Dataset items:
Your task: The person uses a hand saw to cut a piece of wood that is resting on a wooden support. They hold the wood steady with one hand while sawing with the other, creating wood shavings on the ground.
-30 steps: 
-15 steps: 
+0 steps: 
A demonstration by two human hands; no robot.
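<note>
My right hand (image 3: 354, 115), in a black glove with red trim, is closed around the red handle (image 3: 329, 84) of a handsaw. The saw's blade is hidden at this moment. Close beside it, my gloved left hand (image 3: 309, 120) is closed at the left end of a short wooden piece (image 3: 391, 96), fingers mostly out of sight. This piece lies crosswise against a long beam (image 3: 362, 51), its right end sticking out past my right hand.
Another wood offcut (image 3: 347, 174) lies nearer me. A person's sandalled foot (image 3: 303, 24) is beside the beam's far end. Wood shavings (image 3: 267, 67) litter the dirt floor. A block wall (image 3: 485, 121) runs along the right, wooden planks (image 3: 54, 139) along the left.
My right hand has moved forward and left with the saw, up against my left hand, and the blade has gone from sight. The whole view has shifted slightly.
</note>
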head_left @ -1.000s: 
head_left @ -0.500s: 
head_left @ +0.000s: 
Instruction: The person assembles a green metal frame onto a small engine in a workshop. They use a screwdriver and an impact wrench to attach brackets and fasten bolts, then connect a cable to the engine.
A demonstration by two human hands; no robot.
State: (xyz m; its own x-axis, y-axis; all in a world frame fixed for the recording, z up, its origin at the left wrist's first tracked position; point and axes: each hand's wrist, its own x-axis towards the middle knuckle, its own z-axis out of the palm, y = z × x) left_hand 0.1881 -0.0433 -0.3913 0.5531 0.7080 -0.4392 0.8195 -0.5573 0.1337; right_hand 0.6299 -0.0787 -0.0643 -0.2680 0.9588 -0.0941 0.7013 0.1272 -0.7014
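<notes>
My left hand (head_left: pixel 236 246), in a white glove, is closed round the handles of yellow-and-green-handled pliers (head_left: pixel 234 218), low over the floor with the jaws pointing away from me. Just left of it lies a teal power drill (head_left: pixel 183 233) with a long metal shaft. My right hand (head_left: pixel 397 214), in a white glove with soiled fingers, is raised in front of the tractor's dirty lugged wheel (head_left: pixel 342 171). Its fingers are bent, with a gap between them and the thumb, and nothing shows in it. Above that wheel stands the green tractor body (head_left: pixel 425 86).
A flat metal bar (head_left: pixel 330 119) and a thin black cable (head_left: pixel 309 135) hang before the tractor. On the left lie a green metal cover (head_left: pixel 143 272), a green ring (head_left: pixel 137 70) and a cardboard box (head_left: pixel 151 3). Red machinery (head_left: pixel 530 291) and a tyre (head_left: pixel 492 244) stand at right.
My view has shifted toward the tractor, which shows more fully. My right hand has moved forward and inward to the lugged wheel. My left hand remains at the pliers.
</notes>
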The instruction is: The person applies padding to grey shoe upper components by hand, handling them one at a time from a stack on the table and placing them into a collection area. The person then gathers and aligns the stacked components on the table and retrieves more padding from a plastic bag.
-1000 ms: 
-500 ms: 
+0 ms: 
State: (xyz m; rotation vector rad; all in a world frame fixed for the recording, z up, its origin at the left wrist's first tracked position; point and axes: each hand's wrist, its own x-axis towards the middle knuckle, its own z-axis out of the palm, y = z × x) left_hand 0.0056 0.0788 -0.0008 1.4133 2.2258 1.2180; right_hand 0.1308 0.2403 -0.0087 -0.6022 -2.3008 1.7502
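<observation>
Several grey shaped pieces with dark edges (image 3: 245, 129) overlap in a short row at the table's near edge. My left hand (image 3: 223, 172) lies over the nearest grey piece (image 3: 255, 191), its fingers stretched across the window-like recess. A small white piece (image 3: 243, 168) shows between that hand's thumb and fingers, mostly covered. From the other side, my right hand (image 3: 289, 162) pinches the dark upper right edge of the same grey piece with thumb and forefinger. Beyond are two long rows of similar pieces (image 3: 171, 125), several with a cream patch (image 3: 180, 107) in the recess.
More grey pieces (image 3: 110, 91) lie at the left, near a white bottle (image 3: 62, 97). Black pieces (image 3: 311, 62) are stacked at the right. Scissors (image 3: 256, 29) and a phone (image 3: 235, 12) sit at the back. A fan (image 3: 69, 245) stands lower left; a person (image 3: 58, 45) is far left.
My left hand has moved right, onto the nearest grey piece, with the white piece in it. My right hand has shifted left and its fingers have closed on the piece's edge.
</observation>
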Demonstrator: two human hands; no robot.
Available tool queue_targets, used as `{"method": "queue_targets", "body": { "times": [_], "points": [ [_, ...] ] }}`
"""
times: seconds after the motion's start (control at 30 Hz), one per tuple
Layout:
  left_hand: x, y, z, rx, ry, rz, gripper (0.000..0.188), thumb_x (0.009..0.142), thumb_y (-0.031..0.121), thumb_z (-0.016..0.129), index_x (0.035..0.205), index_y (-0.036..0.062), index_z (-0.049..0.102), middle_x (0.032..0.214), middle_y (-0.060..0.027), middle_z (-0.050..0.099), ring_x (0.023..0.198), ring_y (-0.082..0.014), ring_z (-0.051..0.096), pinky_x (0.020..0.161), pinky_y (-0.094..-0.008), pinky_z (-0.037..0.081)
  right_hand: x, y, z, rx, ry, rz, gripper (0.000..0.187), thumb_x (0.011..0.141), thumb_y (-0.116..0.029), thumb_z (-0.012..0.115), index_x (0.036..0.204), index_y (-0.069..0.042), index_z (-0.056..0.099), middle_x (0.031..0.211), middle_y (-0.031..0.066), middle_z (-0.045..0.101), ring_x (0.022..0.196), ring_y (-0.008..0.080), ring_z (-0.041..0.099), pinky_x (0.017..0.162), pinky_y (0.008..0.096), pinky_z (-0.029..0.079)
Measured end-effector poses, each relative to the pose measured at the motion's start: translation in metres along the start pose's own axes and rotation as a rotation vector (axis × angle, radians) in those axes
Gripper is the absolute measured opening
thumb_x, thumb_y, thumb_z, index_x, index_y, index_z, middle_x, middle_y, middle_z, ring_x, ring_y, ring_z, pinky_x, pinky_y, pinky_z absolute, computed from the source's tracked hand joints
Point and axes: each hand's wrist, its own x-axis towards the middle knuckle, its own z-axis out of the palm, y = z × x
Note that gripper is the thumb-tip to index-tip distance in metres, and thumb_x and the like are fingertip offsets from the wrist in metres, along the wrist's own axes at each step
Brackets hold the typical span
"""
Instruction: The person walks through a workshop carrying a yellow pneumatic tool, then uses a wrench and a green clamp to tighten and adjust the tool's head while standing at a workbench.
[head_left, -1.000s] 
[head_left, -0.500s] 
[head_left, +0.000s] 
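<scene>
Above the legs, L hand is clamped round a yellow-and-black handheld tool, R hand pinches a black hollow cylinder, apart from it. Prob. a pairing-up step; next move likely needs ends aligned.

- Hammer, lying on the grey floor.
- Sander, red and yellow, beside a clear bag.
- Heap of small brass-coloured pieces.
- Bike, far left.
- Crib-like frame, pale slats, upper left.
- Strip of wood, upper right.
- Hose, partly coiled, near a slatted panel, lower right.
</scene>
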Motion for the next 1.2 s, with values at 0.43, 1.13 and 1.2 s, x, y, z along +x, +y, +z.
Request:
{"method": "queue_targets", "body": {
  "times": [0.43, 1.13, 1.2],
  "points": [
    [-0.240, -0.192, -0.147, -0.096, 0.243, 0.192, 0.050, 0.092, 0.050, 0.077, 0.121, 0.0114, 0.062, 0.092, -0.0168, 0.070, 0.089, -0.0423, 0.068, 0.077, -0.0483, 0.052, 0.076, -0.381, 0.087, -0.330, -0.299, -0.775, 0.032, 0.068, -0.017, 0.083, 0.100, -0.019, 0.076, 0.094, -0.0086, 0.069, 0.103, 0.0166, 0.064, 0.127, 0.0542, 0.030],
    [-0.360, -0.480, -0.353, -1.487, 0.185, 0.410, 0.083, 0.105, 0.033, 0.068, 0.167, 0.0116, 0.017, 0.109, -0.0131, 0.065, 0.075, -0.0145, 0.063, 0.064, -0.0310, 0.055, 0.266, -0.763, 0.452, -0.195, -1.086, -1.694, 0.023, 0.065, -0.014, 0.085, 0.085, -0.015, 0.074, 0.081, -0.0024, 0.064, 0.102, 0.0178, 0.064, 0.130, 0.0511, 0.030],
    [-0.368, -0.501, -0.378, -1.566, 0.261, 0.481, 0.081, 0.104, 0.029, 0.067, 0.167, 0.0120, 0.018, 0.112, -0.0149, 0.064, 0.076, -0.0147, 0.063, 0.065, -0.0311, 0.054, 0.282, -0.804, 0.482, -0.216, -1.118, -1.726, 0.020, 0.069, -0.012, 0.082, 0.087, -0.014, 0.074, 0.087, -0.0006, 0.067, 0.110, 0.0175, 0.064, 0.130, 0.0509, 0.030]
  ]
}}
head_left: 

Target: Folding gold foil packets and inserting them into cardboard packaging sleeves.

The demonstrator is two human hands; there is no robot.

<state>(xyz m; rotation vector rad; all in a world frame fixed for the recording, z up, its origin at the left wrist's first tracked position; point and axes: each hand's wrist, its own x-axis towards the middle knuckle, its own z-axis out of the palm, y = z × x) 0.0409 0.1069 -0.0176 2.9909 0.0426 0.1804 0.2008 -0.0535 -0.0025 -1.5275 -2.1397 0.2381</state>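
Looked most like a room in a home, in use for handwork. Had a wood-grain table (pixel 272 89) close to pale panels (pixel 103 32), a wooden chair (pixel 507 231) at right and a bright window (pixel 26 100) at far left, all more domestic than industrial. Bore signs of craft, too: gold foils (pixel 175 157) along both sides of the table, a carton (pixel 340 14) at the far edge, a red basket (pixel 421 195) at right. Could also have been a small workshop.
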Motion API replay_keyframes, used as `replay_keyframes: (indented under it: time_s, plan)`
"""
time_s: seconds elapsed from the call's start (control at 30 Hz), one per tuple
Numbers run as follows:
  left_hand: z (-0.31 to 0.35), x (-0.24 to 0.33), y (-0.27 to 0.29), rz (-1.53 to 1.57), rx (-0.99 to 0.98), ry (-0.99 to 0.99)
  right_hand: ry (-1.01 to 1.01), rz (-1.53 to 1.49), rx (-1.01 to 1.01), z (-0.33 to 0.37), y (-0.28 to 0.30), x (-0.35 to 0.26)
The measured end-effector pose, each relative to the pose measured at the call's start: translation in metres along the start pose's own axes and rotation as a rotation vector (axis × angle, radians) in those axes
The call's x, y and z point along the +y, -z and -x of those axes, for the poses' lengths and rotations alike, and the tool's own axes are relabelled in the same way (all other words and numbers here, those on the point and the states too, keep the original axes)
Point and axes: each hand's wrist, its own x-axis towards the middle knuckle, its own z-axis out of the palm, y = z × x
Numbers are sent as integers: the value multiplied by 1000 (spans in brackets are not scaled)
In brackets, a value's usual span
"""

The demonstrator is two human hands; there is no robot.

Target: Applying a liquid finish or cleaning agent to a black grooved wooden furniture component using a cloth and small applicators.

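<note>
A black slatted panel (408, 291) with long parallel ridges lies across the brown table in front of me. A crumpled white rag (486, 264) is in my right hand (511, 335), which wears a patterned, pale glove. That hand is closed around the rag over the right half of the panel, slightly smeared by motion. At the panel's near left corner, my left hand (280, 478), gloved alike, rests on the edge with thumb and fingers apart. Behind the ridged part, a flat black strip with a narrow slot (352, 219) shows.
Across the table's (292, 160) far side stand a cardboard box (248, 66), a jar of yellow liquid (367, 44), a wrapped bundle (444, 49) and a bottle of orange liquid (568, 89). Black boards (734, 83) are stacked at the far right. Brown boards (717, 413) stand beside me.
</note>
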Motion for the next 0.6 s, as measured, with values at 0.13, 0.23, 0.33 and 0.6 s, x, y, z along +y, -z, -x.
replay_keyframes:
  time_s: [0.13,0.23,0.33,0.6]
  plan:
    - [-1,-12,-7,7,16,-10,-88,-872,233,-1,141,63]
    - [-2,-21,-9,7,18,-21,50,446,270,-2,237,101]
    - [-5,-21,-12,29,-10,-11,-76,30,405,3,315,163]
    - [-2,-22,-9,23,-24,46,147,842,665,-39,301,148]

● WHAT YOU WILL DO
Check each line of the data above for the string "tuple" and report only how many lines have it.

● ANSWER SPACE
2